Je restai là à haleter, les jambes toujours écartées, le vibromasseur vibrant faiblement sur mon clitoris hypersensible. Je l’écartai. Chaque contact me faisait tressaillir. Je passai une dernière fois mes doigts trempés sur les lèvres de ma chatte, presque avec tendresse, puis les portai de nouveau à ma bouche et les suçai jusqu’à les nettoyer.
***
La réalité revint d’un coup, comme toujours après. Le froid arriva avec elle. Je me rendis compte que j’étais restée plusieurs minutes assise, le pantalon aux genoux, sur une pierre au milieu de la forêt, par plusieurs degrés en dessous d’une température raisonnable, la chatte à l’air dégoulinante, les seins nus et les mamelons toujours durs comme des pierres.
Je passai une lingette entre mes jambes. Elle en ressortit trempée et sombre. J’en utilisai une autre. Puis une autre. Je remontai ma culotte, même si elle était tellement mouillée que cela m’était égal. Je me levai. Je cherchai mon soutien-gorge que j’avais laissé sur la pierre. Je ne le trouvai pas. Je le cherchai pendant deux bonnes minutes, déplaçant le gilet, regardant parmi les fougères les plus proches avec la lampe torche. Rien. Je décidai que je le chercherais le lendemain matin, avec davantage de lumière.

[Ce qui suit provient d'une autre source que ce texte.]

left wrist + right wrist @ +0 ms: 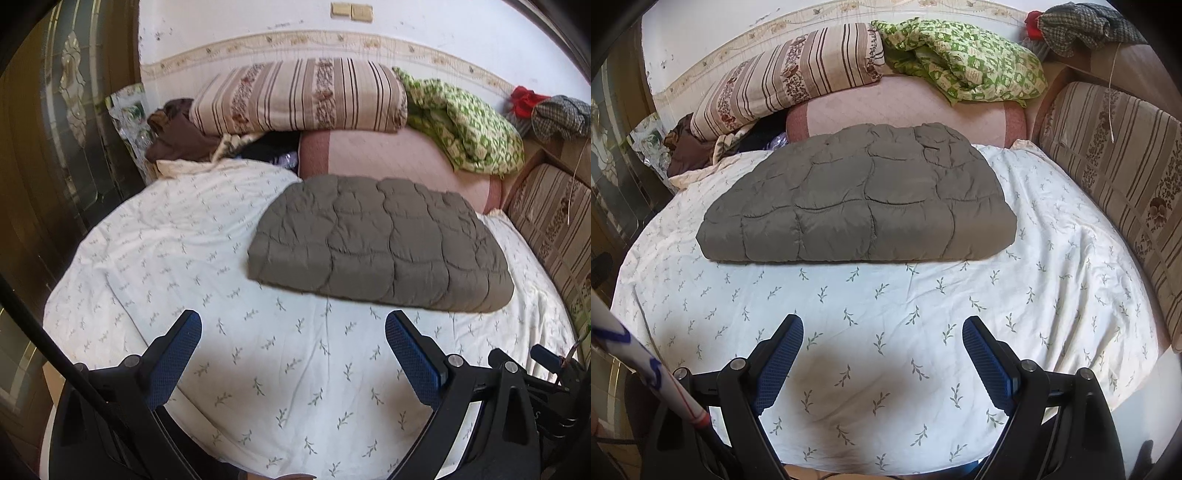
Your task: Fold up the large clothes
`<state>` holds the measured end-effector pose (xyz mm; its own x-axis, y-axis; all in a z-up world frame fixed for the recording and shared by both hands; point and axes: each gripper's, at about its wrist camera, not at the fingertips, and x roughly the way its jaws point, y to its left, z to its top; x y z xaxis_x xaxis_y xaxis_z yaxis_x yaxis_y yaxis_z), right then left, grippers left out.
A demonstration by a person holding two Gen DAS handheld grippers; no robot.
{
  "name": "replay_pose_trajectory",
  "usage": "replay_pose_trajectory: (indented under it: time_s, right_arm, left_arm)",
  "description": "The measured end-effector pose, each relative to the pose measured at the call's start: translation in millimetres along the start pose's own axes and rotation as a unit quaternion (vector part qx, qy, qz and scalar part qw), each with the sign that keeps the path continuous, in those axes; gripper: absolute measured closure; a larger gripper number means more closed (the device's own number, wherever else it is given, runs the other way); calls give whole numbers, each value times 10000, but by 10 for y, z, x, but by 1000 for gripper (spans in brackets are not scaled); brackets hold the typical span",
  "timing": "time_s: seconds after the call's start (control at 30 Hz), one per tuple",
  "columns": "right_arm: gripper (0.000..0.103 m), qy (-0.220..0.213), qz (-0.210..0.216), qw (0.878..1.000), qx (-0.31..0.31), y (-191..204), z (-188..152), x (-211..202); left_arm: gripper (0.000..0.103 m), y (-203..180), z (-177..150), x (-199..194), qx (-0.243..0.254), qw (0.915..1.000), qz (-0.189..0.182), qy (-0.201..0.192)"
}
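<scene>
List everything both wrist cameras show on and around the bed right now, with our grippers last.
Quilted garment: 1, grey-brown, folded into a flat bundle mid-bed.
Bedsheet: 1, white with small leaf print, under the bundle.
Striped quilt: 1, beige and brown, folded at the wall.
Green blanket: 1, green and cream, crumpled beside the striped quilt.
Pink pad: 1, pink, behind the garment.
Brown cloth: 1, dark brown, far left corner.
Checked cloth: 1, black-white, far right ledge.
Red item: 1, red, beside checked cloth.
Left gripper: 1, black, blue pads, open, empty.
Right gripper: 1, same, open, empty.
</scene>
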<state>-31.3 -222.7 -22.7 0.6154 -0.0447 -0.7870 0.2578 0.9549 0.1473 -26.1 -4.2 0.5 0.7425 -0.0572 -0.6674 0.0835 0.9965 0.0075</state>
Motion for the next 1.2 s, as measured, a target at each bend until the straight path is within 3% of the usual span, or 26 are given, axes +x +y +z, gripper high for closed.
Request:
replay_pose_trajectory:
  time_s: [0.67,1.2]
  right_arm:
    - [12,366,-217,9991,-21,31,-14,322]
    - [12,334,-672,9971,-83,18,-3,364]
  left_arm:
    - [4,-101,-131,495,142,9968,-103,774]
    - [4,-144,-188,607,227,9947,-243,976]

Je remontai mon pantalon, nouai les lacets de mes bottes et retournai au campement. Je me glissai directement dans mon sac de couchage sans parler à personne et mis un bon moment à me réchauffer. Dehors, la forêt était toujours la même : le ruisseau, la lune, les lucioles. Tout à fait indifférente à ce qui venait de se passer.
***
Le bruit me réveilla avant qu’une quelconque alarme ne sonne. Des voix, des rires, le genre de grands éclats qu’on ne cherche pas à dissimuler parce que tout le monde part du principe que les autres sont déjà réveillés.

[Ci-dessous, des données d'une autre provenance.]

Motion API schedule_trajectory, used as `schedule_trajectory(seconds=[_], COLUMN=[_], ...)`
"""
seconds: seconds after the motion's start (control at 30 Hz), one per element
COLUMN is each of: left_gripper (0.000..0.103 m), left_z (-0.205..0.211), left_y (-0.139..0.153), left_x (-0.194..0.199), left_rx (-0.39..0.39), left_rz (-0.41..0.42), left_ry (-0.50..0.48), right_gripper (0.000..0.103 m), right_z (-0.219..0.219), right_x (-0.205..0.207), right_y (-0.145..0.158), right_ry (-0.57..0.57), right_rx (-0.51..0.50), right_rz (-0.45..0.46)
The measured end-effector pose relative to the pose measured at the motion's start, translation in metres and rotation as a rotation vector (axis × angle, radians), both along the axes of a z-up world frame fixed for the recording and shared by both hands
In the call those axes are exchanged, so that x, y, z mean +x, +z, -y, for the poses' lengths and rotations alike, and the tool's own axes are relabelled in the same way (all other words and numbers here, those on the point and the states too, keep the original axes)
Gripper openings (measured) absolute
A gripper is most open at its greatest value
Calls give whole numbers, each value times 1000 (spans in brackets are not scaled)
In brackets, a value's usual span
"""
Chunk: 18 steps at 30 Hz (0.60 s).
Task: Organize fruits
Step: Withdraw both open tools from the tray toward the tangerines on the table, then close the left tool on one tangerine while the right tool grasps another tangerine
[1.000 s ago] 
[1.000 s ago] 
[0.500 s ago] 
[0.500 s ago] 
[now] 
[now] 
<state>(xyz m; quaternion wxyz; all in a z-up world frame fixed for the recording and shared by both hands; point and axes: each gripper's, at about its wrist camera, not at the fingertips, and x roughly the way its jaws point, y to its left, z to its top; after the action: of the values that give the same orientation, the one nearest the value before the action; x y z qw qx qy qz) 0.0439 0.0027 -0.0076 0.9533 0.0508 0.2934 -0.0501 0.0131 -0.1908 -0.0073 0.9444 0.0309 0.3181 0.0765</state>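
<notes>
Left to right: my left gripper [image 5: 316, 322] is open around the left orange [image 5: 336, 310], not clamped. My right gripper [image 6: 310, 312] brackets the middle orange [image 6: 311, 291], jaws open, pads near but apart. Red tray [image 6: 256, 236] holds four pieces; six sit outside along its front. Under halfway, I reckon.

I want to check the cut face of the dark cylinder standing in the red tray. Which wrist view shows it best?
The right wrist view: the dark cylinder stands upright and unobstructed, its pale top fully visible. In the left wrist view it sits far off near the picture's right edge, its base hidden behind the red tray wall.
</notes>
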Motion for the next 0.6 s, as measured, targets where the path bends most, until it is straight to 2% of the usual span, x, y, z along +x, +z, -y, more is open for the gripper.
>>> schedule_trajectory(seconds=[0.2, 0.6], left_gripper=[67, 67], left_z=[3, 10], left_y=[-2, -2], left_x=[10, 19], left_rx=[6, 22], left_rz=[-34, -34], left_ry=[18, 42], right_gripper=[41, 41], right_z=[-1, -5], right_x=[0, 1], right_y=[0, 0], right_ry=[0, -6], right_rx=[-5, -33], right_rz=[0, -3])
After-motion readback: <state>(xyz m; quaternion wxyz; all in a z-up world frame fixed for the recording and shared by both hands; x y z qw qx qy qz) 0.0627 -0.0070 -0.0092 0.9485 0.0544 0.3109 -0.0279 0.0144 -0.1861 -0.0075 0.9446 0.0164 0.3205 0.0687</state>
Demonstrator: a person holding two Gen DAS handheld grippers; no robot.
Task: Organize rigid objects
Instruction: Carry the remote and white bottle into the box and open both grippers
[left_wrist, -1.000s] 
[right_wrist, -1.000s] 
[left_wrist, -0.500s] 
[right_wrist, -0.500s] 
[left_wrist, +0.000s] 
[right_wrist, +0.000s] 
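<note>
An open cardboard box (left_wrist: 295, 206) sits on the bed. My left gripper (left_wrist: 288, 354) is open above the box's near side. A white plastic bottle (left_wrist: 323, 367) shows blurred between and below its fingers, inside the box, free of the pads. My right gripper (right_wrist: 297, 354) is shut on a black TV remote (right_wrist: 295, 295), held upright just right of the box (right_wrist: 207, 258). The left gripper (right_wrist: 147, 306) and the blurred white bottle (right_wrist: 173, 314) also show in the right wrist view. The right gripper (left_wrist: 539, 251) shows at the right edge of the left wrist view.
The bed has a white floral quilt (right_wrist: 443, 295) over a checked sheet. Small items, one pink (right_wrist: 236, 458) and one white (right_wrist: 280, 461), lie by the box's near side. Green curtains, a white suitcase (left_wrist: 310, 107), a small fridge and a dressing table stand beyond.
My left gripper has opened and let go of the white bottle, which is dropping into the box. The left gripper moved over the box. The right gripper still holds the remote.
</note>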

Je sortis de la tente, les yeux encore à moitié fermés. Le groupe était réuni autour d’un ordinateur portable que quelqu’un avait branché sur une batterie externe. Ils examinaient les images des pièges photographiques de la veille.
Je m’approchai.
— Enfin, dit quelqu’un. On croyait que tu allais dormir jusqu’à l’heure du retour.
— Qu’est-ce que vous regardez ?
— La faune nocturne, répondit un autre, avec un sourire qui n’avait rien à voir avec la faune. La faune d’hier soir est très intéressante.

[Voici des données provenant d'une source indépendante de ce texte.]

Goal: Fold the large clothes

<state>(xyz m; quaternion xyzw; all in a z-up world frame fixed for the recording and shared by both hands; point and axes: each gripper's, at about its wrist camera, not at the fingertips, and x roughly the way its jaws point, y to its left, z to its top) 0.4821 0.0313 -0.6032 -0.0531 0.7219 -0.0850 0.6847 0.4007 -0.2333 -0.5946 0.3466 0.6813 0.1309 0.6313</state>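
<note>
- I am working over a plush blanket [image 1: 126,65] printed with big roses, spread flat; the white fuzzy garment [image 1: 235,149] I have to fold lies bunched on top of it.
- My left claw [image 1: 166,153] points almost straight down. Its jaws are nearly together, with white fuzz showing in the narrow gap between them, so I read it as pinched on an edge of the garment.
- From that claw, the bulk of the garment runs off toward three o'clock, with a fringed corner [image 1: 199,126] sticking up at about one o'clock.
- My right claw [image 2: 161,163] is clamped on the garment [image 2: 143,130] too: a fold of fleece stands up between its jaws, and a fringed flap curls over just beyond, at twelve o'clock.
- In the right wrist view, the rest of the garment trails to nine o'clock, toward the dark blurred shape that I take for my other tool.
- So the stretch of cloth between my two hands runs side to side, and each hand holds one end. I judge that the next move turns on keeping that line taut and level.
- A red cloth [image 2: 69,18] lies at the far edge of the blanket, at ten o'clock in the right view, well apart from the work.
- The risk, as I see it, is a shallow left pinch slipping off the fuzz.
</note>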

Quelqu’un tourna l’ordinateur vers moi.
C’était moi. À l’écran, éclairée par la lune, assise sur la pierre près du ruisseau, les jambes écartées, les seins nus et le vibromasseur entre les jambes. Le piège photographique avait tout capturé depuis un angle latéral, parfaitement cadré. Le zoom était suffisant pour qu’on voie même la façon dont ma chatte se contractait quand j’avais joui.
— Joli baume à lèvres, dit quelqu’un au fond. De quelle marque est-il ? Je demande pour ma partenaire.
— Et quels doigts agiles, ajouta une autre voix. Trois à la fois, sans même décoiffer.
L’un des garçons agita quelque chose en l’air. Mon soutien-gorge.
— Je l’ai trouvé près du ruisseau. Au cas où quelqu’un voudrait le savoir.
Je baissai instinctivement les yeux. À travers le fin tee-shirt dans lequel j’avais dormi, mes mamelons étaient parfaitement visibles, à nouveau durcis par le froid du matin. Je croisai les bras.
Le professeur apparut derrière le groupe. Il regarda l’ordinateur, me regarda, puis regarda de nouveau l’ordinateur.
— Valeria, dit-il d’un ton parfaitement neutre, je crois que nous devrions parler. Change-toi et viens me voir quand tu seras prête.
Il emporta l’ordinateur avec lui.
La conversation qui suivit fut longue. Et nettement plus intéressante que ce que quiconque aurait pu attendre d’un entretien avec un professeur au petit matin, dans la forêt. Mais c’est une autre histoire.